═══ Material shown

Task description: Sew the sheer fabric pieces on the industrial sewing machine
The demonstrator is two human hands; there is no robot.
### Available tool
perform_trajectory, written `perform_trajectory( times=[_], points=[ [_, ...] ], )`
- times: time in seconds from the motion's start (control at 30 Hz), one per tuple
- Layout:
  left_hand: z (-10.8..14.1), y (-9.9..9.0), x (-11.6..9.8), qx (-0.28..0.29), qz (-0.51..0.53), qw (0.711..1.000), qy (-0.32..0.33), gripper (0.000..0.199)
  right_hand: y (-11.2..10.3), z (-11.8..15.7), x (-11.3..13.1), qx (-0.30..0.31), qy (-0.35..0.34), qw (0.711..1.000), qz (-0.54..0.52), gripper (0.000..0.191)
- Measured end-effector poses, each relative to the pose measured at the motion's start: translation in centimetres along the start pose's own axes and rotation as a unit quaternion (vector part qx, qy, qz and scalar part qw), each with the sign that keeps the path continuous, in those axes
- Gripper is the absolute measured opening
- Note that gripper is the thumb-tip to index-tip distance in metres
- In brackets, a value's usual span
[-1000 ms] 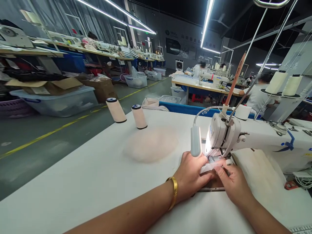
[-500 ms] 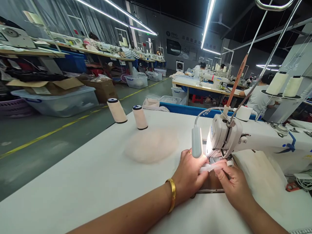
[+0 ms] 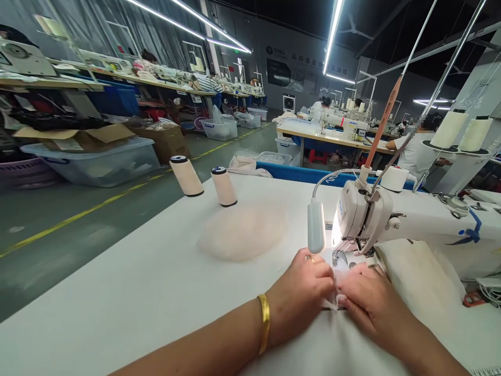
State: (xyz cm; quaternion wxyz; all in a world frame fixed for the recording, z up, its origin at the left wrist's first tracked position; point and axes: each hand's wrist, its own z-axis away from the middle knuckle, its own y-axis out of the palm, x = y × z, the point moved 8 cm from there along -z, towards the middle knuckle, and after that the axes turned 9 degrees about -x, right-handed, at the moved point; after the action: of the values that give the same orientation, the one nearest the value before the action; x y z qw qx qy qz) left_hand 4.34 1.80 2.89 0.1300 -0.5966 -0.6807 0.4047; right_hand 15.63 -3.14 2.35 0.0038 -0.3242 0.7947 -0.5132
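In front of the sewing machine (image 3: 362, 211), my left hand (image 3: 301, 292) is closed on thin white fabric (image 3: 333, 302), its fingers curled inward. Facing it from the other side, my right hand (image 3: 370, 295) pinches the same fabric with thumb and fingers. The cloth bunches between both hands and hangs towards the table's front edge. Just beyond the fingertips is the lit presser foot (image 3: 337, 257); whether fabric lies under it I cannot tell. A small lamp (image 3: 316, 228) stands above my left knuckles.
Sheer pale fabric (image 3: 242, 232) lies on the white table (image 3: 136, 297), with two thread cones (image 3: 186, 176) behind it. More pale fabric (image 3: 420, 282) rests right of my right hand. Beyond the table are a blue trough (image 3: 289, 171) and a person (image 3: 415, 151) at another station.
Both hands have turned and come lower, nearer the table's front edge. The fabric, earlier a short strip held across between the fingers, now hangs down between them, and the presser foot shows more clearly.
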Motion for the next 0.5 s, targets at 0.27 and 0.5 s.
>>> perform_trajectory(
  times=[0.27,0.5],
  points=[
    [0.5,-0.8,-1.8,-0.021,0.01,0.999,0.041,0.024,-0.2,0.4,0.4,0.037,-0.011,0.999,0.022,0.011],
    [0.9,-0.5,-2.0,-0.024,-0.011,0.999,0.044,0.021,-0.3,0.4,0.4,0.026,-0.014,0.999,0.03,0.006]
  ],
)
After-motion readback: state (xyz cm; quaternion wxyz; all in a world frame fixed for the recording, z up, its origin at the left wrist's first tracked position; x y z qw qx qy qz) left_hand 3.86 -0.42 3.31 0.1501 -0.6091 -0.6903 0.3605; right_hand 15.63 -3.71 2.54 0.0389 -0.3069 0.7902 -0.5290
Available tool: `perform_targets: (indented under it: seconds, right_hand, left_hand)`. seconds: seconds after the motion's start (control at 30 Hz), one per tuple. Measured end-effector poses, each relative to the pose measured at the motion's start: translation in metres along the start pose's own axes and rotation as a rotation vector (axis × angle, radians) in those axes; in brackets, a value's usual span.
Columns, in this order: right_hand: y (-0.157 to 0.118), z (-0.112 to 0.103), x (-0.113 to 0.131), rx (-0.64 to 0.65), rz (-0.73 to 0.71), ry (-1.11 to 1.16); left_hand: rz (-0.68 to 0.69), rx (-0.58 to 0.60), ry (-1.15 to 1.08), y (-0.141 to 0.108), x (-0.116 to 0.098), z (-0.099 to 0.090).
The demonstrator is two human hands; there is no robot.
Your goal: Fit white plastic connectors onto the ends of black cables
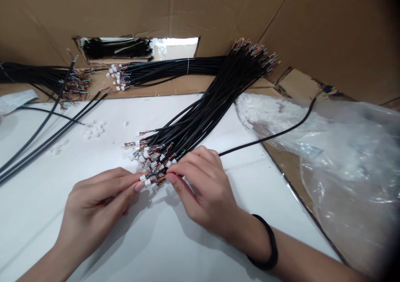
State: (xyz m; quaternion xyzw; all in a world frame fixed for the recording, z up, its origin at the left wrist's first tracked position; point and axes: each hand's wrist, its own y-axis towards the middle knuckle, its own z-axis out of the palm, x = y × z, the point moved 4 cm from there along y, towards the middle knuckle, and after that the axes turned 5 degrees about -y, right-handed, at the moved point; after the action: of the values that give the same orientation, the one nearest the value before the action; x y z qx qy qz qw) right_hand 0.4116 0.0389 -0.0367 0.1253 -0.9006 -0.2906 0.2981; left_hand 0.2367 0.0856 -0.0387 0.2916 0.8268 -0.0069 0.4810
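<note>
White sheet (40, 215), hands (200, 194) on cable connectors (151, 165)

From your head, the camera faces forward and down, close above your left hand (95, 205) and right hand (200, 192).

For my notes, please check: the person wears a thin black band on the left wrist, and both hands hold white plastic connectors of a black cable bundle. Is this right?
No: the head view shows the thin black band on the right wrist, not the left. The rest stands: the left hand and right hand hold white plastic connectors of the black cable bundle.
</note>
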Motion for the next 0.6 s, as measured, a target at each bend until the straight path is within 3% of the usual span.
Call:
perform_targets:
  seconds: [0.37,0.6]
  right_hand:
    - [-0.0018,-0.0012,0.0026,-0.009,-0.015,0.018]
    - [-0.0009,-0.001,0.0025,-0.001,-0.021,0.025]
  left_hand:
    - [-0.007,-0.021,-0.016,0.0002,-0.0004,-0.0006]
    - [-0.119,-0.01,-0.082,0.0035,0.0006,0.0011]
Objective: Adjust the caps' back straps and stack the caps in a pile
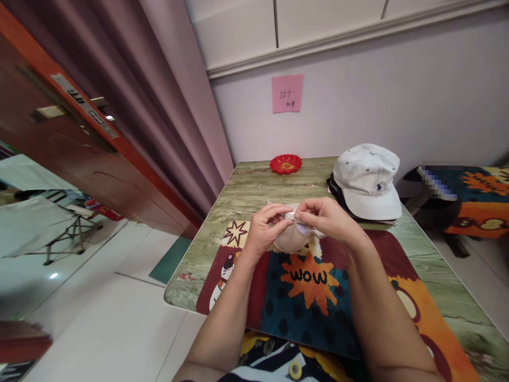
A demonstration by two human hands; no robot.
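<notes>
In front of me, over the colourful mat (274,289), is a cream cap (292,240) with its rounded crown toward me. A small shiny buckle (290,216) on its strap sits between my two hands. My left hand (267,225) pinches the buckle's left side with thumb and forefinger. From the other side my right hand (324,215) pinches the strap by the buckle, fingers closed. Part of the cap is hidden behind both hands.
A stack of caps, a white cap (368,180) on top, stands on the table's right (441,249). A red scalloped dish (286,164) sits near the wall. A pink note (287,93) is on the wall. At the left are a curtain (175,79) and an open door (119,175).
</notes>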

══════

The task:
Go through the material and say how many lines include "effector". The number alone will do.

Exercise answer:
2